● WHAT YOU HAVE TO DO
I'd like every entry transcribed word for word, with no pictures.
[SUPPLIED ENTRIES]
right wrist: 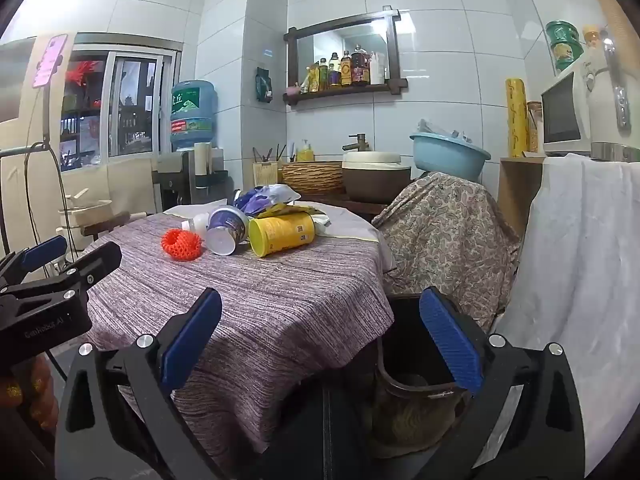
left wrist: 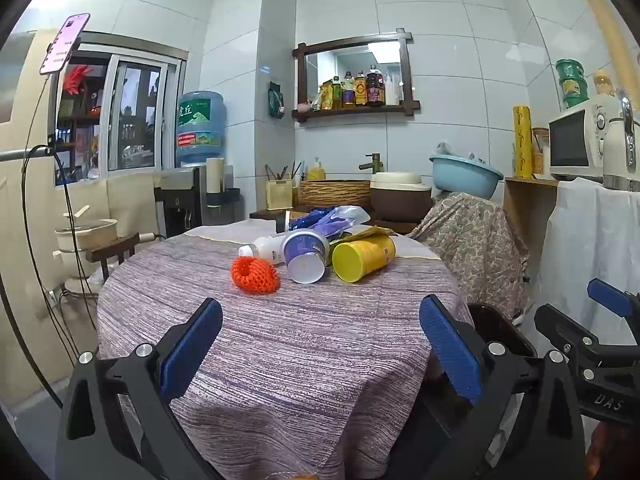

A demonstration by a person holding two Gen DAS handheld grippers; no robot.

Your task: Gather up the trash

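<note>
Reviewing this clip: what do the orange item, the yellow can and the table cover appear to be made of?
Orange item: looks like soft foam netting, going by its open mesh and squashed shape. Yellow can: likely cardboard or thin metal with a glossy printed wrap and smooth yellow base; unclear which. Table cover: woven fabric, matte, with streaked purple-grey threads, draping over the edge.

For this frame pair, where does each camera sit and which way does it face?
Left wrist: rides the left tongs, level-ish over the table toward the yellow can; own open blue pads show, with the right tongs at right edge.
Right wrist: rides the right tongs, same heading, with the bin below; left tongs at left.
Shared: orange net, can, bin.
</note>
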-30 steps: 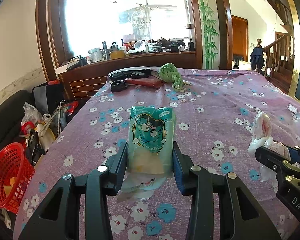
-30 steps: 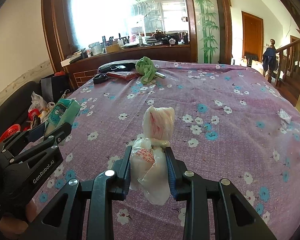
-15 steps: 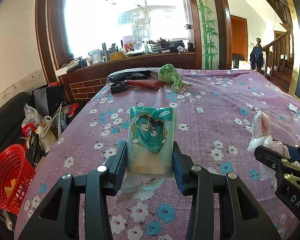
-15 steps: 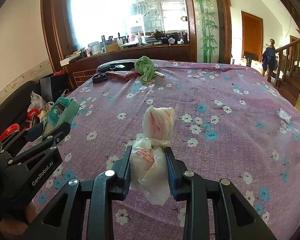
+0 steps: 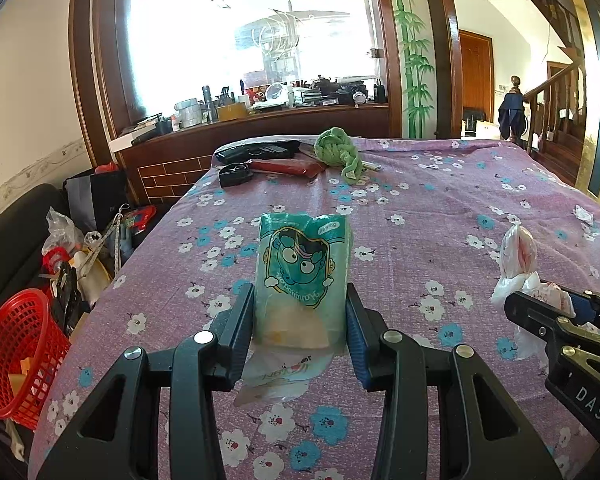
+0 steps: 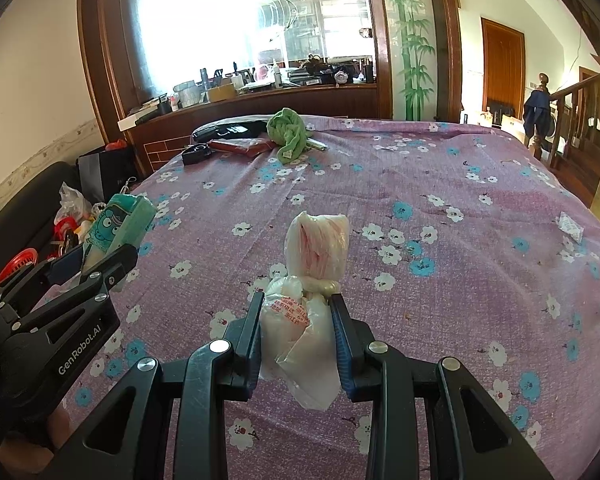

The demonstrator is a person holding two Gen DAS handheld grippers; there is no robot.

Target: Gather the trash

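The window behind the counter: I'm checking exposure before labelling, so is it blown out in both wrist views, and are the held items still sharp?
Left wrist view: the window is blown out white, yet the green snack packet in the left gripper is sharp. Right wrist view: same glare; the knotted plastic bag in the right gripper is crisp; fisheye bends the window frame.

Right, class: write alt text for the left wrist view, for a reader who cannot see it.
The left hand-held gripper is shut on a teal cartoon-print packet above a purple flowered tablecloth. At right, the right hand-held gripper holds a knotted white plastic bag; a red basket sits lower left.
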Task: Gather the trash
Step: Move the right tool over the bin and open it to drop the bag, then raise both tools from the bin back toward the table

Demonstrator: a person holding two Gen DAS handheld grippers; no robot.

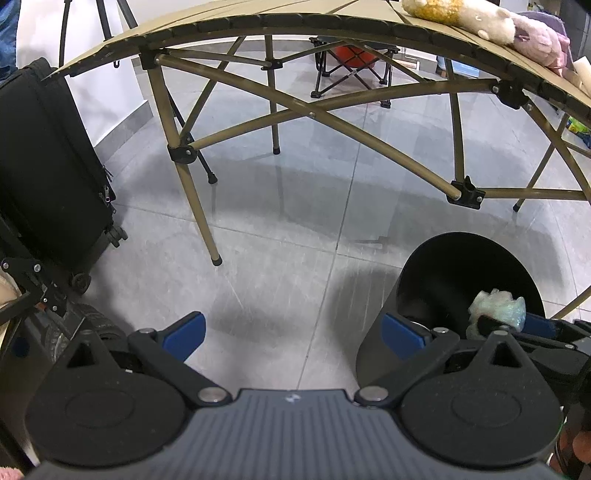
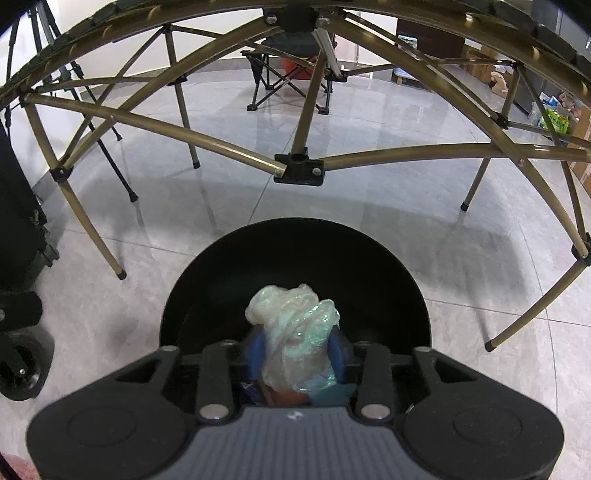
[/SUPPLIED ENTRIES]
● SOLUTION TO THE EXERCISE
right wrist: 
left wrist: 

A demonstration by a person holding two Gen DAS handheld grippers; no robot.

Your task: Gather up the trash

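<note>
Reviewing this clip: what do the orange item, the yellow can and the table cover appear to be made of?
Orange item: looks like soft foam netting, going by its open mesh and squashed shape. Yellow can: likely cardboard or thin metal with a glossy printed wrap and smooth yellow base; unclear which. Table cover: woven fabric, matte, with streaked purple-grey threads, draping over the edge.

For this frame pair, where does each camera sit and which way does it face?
Left wrist: rides the left tongs, level-ish over the table toward the yellow can; own open blue pads show, with the right tongs at right edge.
Right wrist: rides the right tongs, same heading, with the bin below; left tongs at left.
Shared: orange net, can, bin.
</note>
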-30 steps: 
-30 steps: 
-15 steps: 
-15 steps: 
+0 steps: 
+0 steps: 

The demonstrator is a person holding two Gen DAS handheld grippers; there is no robot.

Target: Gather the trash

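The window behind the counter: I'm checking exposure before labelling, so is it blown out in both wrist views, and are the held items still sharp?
Left wrist view: the window is blown out white, yet the green snack packet in the left gripper is sharp. Right wrist view: same glare; the knotted plastic bag in the right gripper is crisp; fisheye bends the window frame.

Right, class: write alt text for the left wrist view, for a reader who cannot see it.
The left hand-held gripper is shut on a teal cartoon-print packet above a purple flowered tablecloth. At right, the right hand-held gripper holds a knotted white plastic bag; a red basket sits lower left.
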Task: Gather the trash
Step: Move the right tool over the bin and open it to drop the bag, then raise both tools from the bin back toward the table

Demonstrator: a person holding two Gen DAS handheld grippers; no robot.

That covers the exercise completely.